I realize this may not be available for compressed formats such as jpegs, but in theory it sounds like bmps or tiffs should allow for this type of reading.


Solution

  • libvips will read just the part you need, when it can. For example, if you crop 100x100 pixels from the top-left of a large PNG, it's fast:

    $ time vips crop wtc.png x.jpg 0 0 100 100
    real    0m0.063s
    user    0m0.041s
    sys 0m0.023s
    

    (the four numbers are left, top, width, height of the area to be cropped from wtc.png and written to x.jpg)

    But a 100x100 pixel region from near the bottom is rather slow, since it has to read and decompress the pixels before the pixels you want to get to the right point in the file:

    $ time vips crop wtc.png x.jpg 0 9000 100 100
    real    0m3.063s
    user    0m2.884s
    sys 0m0.181s
    

    JPG and strip TIFF work in the same way, though it's less obvious since they are much faster formats.

    Some formats support true random-access read. For example, tiled TIFF is fast everywhere, since libvips can use libtiff to read only the tiles it needs:

    $ vips copy wtc.png wtc.tif[tile]
    $ time vips crop wtc.tif x.jpg 0 0 100 100
    real    0m0.033s
    user    0m0.013s
    sys 0m0.021s
    $ time vips crop wtc.tif x.jpg 0 9000 100 100
    real    0m0.037s
    user    0m0.021s
    sys 0m0.017s
    

    OpenSlide, vips, tiled OpenEXR, FITS, binary PPM/PGM/PBM, HDR, RAW, Analyze, Matlab and probably some others all support true random access like this.

    If you're interested in more detail, there's a chapter in the API docs describing how libvips opens a file:

    http://libvips.github.io/libvips/API/current/How-it-opens-files.md.html

    Here's crop plus save in Python using pyvips:

    import pyvips
    
    image = pyvips.Image.new_from_file(input_filename, access='sequential')
    tile = image.crop(left, top, width, height)
    tile.write_to_file(output_filename)
    

    The access= is a flag that hints to libvips that it's OK to stream this image, in case the underlying file format does not support random access. You don't need this for formats that do support random access, like tiled TIFF.
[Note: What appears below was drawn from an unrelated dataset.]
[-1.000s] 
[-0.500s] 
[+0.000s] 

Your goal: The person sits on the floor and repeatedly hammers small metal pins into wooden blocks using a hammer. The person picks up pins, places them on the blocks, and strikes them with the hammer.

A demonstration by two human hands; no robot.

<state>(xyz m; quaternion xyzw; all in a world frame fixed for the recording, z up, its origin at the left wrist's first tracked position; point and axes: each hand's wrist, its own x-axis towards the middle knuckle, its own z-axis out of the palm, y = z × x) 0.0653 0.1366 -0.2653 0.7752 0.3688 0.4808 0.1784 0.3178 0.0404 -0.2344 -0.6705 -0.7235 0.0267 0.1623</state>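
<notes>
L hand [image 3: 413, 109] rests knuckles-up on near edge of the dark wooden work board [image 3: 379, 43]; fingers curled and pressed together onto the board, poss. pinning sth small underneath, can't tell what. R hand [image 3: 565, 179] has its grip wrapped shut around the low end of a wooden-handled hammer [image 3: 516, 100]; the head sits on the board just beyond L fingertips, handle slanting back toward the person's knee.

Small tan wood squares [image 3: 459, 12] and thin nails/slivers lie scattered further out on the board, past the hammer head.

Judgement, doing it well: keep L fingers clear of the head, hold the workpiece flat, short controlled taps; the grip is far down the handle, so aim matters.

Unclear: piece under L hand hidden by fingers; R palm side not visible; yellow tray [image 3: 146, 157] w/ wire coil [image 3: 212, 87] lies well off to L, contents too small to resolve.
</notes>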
    You don't need to write to a file. For example, this will make a buffer object containing the file encoded as a JPG:

    buffer = tile.write_to_buffer('.jpg', Q=85)
    

    Or this will write directly to stdout:

    target = pyvips.Target.new_from_descriptor(0)
    tile.write_to_target('.jpg', Q=85)
    

    The Q=85 is an optional argument to set the JPG Q factor. You can set any of the file save options.